As I stood expectantly waiting for Snowball to take shape, the pungent smell of melting plastic wafted from the Mold-A-Rama souvenir machine before me. I loved that noxious odor because it meant that Snowball, warm and slightly slippery, would soon be in my little girl hands. Carolina Snowball was the only albino bottlenose dolphin in captivity. I didn’t realize, of course, that she had been spirited away from South Carolina waters and would only live a few more years. All I knew was that you could see her swim in supreme perfection at the Miami Seaquarium. Almost as good, if you waited for the figurine to form in the machine, you could take Snowball home for just 25 cents and remember that perfect white angel whenever you wanted.
Just by opening a circular balsa wood container of Hervé Mons Camembert cheese, I am transported to every other time that I have tasted and smelled that delectable treasure. As global cheese buyer Cathy Strange has said, “A wheel of Hervé Mons Camembert is a strong, earthy, creamy little piece of heaven.” Mons, the gifted and young affineur behind the cheese, manages to create memories for me even before they happen.
Or, take the scent of lavender. While various versions of lavender essential oil claim to be French, there is nothing like the actual heady fragrance of a field in Provence. Nothing. Occasionally, an aromatherapy purveyor gets it right. Open one of their glass vials and the scent immediately evokes that magical purple carpet ride.
Recently, I walked past some construction and a familiar odor brought Snowball flooding back to me. Be it melted plastic, a “stinky” wheel of cheese, or the exotic fragrance of an herbal field, our sense of smell can trigger vivid memories and emotions.
On the scientific side, a smell enters the nose and travels through the cranial nerve, through the olfactory bulb, which is part of the limbic system (the emotional center of the brain), and can access the amygdala, which plays a role in emotional memories. The close relationship between the olfactory and amygdala is one of the reasons why odors spark nostalgia.
An expert in the psychology of smell, Dr. Rachel Herz, dedicates pages to understanding how aromas and smells affect us in her book, The Scent of Desire: Discovering our Enigmatic Sense of Smell. “Our sense of smell is integrally tied to our emotions, our memories, our behaviors, and our health,” she writes. “Scents influence our social relationships and family ties, and they fuel our passions for people and food.”
As these summer days wind down, vacations and other adventures linger only as calendar entries, photo rolls, keepsakes and bittersweet endings. Stumbling across a familiar smell may be our only trigger to revisit those moments. Funny, how we often remember the good, artfully forgetting the bad. Like dog breath and baby diapers, love transcends reluctant acceptance.
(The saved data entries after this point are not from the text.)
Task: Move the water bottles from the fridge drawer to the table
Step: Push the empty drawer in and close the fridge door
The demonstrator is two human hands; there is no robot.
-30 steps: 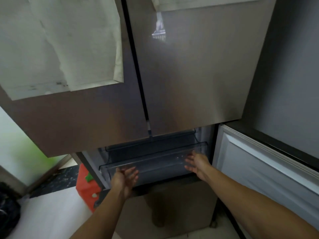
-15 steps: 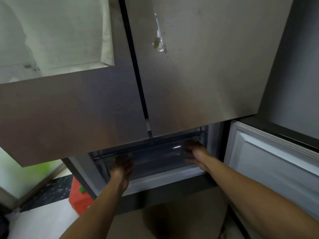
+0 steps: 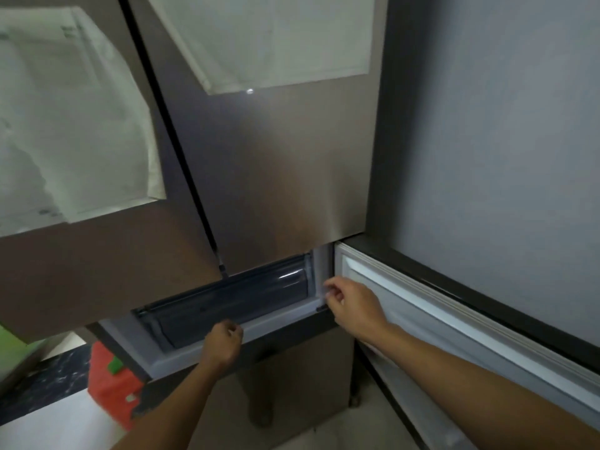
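Showed as a bare left hand and a bare right hand. Continued into a left forearm and right forearm, unclothed as far as seen. Narrowed at the wrists, thickened toward the elbows.

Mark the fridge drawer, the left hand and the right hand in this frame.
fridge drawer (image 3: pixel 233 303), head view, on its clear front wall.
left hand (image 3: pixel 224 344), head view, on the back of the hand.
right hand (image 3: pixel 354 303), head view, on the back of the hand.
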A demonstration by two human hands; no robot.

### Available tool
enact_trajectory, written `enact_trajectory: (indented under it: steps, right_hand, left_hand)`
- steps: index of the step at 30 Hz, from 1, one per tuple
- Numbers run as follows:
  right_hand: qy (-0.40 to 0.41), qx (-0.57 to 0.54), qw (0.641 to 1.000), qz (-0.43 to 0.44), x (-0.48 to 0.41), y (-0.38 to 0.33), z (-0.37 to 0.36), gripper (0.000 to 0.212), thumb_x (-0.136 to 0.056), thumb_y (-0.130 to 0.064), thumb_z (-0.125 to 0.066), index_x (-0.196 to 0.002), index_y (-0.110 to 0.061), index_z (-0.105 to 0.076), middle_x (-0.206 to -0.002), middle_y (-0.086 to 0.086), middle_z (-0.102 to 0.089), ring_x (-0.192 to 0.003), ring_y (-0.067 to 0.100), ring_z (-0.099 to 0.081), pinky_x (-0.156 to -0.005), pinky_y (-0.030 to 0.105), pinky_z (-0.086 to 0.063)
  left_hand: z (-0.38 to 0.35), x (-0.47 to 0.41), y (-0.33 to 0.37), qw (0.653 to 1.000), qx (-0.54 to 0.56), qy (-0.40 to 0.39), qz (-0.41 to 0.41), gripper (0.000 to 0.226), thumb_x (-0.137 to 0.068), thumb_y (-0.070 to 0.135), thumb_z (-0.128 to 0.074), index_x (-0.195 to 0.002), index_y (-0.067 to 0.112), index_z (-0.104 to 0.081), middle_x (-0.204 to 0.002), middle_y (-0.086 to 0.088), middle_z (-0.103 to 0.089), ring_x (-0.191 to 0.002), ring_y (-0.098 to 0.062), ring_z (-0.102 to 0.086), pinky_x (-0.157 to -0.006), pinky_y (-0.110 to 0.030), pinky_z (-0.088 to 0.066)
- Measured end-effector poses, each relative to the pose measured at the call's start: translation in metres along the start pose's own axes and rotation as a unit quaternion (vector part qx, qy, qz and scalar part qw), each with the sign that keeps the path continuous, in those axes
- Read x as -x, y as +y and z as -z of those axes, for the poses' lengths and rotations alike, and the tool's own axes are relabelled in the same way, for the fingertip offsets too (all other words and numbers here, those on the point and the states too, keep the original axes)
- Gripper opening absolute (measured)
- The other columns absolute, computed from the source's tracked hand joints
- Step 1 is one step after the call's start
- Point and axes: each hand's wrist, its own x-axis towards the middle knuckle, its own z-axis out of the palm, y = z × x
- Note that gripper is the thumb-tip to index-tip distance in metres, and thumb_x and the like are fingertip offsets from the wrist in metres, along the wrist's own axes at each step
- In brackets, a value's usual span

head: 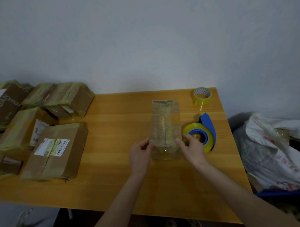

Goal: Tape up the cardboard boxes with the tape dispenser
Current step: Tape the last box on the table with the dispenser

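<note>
- Box (165, 124): narrow, brown cardboard, flaps closed, glossy clear tape over its top seam and near end. It lies flat mid-table (113, 165), long side pointing away. The left hand (140, 154) and right hand (192, 150) pinch its near corners.
- Dispenser (206, 128): blue, loaded with a yellowish tape roll, on its side just right of the box.
- Pile (44, 125): taped brown boxes, some labelled, heaped at the table's left end.

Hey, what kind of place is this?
Probably a small parcel-packing spot: an orange-brown wooden table, a pile of taped brown cardboard boxes with shipping labels, and a blue tape dispenser holding yellow tape.
</note>
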Motion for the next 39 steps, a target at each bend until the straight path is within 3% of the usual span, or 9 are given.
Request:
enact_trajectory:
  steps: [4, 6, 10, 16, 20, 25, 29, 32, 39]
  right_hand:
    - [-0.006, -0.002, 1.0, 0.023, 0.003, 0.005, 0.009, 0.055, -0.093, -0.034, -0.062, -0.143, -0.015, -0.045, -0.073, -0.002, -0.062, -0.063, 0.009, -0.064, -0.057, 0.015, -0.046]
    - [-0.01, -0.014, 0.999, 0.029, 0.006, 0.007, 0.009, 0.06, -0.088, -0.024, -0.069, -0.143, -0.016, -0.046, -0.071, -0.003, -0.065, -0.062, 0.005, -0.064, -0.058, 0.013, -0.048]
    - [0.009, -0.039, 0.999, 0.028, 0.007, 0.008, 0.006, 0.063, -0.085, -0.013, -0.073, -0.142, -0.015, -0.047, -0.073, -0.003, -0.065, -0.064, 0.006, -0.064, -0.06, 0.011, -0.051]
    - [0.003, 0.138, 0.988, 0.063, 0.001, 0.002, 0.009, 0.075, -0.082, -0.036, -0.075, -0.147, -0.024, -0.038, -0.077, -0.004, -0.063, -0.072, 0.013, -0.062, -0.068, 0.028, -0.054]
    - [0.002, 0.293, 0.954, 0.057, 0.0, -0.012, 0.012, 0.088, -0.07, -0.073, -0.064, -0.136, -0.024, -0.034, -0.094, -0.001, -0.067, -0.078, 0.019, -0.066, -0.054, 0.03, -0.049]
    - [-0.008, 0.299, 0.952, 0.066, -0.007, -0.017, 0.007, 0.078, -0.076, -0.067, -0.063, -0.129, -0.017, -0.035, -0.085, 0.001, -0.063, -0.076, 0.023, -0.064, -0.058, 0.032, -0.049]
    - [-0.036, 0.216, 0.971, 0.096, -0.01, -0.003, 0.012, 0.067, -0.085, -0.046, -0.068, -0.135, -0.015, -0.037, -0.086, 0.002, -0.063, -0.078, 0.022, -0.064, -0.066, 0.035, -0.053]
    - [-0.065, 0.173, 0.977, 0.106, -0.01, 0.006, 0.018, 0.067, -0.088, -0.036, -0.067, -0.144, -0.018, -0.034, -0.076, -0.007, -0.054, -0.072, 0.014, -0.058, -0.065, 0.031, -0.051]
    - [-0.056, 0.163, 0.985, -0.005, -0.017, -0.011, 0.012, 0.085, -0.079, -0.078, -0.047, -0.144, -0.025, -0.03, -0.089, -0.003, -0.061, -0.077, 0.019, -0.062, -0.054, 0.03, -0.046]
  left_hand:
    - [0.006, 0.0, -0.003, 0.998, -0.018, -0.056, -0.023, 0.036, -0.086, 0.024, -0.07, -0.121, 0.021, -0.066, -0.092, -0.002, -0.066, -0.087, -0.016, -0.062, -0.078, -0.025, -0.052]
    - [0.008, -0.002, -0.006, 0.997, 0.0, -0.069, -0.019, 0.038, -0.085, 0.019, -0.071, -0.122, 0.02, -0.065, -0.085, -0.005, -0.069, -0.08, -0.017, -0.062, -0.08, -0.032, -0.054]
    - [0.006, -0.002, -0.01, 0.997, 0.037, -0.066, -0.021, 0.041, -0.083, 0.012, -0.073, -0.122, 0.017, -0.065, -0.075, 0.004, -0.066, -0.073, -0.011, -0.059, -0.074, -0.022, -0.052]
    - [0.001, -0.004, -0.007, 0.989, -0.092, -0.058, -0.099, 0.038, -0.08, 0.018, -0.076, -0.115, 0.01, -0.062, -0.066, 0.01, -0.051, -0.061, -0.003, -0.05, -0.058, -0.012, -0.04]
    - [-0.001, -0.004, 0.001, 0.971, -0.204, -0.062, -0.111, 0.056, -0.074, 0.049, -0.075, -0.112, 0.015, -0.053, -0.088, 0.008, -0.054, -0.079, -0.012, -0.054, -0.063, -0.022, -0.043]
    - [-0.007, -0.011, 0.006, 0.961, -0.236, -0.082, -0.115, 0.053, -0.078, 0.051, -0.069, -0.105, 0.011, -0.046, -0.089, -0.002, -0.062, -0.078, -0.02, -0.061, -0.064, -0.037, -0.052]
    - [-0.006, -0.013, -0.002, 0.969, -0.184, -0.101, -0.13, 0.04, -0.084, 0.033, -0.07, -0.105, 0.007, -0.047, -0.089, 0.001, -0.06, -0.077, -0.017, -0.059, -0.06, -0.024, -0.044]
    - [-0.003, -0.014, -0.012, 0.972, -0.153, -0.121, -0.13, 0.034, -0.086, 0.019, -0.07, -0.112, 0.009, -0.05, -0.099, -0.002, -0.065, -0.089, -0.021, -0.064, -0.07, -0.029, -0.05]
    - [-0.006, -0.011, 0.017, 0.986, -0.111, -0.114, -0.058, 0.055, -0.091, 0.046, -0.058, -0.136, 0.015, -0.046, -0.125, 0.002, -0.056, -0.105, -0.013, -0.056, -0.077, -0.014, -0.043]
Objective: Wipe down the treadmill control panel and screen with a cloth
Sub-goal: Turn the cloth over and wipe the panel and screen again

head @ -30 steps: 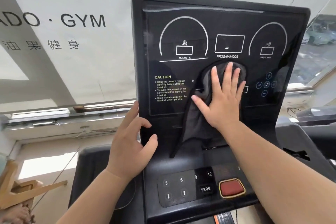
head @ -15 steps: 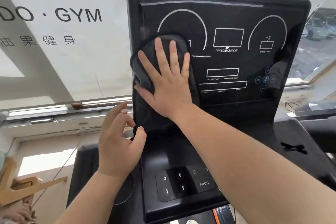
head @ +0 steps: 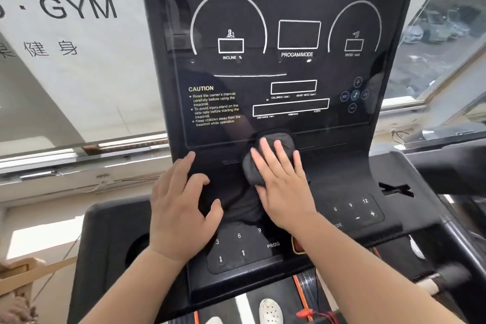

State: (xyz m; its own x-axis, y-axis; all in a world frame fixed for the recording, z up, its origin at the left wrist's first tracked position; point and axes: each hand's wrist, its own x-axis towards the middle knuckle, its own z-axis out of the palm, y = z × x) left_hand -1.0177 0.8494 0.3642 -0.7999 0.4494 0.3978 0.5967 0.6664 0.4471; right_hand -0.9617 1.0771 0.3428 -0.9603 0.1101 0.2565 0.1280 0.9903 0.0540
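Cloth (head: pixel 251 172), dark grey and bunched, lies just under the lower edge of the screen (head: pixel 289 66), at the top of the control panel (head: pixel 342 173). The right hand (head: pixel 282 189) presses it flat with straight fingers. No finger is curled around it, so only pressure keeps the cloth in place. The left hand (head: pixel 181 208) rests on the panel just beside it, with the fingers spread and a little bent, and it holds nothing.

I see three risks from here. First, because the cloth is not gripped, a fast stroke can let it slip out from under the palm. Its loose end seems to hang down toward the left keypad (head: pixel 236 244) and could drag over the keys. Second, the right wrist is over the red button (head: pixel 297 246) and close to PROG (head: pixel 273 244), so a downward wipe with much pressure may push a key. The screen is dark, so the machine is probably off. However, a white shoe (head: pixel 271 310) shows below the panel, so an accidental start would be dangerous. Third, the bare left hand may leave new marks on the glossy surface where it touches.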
In practice, memories can be with us whenever we choose, whenever we need them, to revive, relive, rekindle and rejoice. Just as experiences often happen without planning, we can reach for old memories and find new gifts.
Try a Memory Jar (the bigger the better). Write down favorite times, experiences, places, thoughts, passages, even smells on strips of paper. Drop the random pieces into the jar for later discovery. No self-editing. No prioritizing thoughts, such as: “This experience is not worth writing down,” or “This memory will make for better conversation later.” Follow a stream of consciousness and let the ideas flow. Later, after time has passed, reach for a snippet of paper, ruminate or share and create new memories from old ones found.
Blissful memories that linger. Places that no longer exist, items long lost, moments in time that can never be repeated. We hold them in our hearts like ripe apples hanging on the fruited tree of our lives, ready to be plucked and picked when we need the sustenance of our essence. Often, we look forward, outside of ourselves for the answer when it is the low hanging fruit at our feet that can deliver us joy. Now.